Eduardo Ramos deverá voltar a fazer dupla com Cascata (Foto: Jédson Nobre/Folha PE)
Everton, Elicarlos, Derley e Eduardo Ramos. Alvirrubros e até mesmo os seus rivais tinham na ponta da língua essa formação. Este quarteto se consagrou em 2011. E não é para menos, os quatro formaram o meio-campo do Náutico vice-campeão da Série B no ano passado.
O quadrado juntava destruição à construção. E aliava marcação à criatividade como poucas equipes faziam no torneio, tornando-se uma marca do 4-4-2 montado pelo treinador Waldemar Lemos. O setor central alvirrubro reunia três volantes ‘pegadores’, que sabiam subir, e um meia inventivo, que ajudava na marcação.
Pareciam intocáveis. E eram, pelo menos até o final da temporada passada. 2012 veio e apenas duas peças do quarteto (Derley e Elicarlos) haviam ficado nos Aflitos. Everton deixou o clube.  Já a renovação de Eduardo Ramos virou uma novela que só acabou às vésperas do Campeonato Pernambucano.
Assim, o comandante alvirrubro usou as peças que tinha à mão. Lançou o volante Souza e o meia Cascata no time. E, para surpresa de muitos, a dupla tornou-se logo destaque imediato da versão 2012 do Timbu. E, para melhorar, o time seguiu com a mesma pegada da última Série B. E sem perder a criatividade no setor.
Com a volta de Eduardo Ramos à equipe, questões foram levantadas: Como mexer em um meio-campo que se comporta como se jogasse junto há anos? E Cascata, poderia dividir espaço com o antigo camisa 10 sem o time perder força na marcação? Para Waldemar Lemos, sim.  Era possível manter os três volantes e ainda utilizar a dupla de armadores.

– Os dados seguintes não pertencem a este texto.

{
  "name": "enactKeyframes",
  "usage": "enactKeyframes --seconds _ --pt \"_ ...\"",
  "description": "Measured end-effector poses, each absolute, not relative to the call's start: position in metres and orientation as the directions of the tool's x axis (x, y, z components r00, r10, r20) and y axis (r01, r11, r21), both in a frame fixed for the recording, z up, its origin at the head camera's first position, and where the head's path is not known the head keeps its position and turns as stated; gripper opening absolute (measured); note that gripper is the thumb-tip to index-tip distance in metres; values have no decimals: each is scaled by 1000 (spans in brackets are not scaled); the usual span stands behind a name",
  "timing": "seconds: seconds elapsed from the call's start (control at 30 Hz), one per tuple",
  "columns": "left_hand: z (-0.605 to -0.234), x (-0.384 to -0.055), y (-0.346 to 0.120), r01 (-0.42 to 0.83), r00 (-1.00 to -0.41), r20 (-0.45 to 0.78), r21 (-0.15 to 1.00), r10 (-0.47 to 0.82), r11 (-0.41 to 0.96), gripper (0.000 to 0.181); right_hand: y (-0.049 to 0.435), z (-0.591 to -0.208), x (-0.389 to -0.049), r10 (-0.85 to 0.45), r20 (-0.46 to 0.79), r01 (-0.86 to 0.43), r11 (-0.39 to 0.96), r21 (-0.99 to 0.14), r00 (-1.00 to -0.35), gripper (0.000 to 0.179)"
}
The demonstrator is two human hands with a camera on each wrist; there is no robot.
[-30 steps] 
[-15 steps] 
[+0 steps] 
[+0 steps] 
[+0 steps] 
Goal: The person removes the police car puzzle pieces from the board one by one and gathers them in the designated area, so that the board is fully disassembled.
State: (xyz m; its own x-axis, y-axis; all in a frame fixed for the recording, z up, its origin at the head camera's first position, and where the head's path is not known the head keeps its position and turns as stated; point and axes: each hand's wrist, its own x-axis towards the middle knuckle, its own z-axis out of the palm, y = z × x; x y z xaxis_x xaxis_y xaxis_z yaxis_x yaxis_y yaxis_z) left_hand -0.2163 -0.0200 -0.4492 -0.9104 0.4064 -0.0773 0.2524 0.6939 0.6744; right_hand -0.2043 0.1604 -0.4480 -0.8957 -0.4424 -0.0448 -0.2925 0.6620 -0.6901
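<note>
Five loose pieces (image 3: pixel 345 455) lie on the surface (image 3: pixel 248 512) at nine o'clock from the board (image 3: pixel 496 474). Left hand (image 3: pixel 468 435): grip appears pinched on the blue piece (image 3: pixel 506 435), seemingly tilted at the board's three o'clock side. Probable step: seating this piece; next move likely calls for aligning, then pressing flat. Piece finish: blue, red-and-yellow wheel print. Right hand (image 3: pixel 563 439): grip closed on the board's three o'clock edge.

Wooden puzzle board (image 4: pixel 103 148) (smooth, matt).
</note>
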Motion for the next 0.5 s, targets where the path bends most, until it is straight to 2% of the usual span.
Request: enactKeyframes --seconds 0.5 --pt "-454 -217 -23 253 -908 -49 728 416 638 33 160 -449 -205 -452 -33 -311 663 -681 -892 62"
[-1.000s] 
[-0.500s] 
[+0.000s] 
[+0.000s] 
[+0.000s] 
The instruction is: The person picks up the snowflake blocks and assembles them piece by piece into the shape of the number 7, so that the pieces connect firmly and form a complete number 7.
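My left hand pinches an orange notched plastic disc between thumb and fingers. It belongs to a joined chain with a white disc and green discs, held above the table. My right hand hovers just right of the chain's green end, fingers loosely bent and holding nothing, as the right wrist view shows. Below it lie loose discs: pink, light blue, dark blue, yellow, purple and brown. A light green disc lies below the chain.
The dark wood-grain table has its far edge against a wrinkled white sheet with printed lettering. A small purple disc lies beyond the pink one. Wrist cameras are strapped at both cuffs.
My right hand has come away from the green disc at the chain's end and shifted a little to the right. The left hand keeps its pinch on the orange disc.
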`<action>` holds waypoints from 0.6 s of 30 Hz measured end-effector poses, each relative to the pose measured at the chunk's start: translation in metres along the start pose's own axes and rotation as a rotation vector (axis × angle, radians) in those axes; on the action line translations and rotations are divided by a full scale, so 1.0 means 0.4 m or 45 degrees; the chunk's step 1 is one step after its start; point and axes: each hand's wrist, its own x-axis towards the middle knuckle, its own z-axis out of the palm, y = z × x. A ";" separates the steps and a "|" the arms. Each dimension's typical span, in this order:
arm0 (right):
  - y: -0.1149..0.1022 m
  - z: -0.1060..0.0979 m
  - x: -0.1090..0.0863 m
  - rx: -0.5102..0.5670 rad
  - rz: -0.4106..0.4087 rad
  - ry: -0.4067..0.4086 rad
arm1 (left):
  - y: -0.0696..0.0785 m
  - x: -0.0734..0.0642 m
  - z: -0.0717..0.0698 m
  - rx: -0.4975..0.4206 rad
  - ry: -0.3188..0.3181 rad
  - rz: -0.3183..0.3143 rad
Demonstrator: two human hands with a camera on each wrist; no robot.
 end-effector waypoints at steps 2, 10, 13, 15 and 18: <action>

Porém, para isso, era preciso que um atacante fosse sacado do time titular. E como Kieza não teve o contrato renovado e os reforços Henrique e Siloé não mostraram um bom serviço, Waldemar Lemos deixou Rogério isolado na frente. Conhecido tanto pela sua rapidez quanto pela ‘facilidade’ em perder gols, Rogério assumiu a responsa. E não fez feio, marcando o gol solitário da vitória contra o Araripina, no Sertão pernambucano.
Mais do que os três pontos somados, vale destacar a postura do time. O futebol alvirrubro mostrou-se mais ‘solto’. Faltou um maior poder de fogo, verdade seja dita. Mas o 4-5-1 deu uma nova dinâmica à movimentação do time, agora, mais rápido e imprevisível.
E, no fim das contas, o esquema ainda faz valer uma velha máxima do futebol: o melhor esquema tático é aquele que abriga os melhores jogadores do time.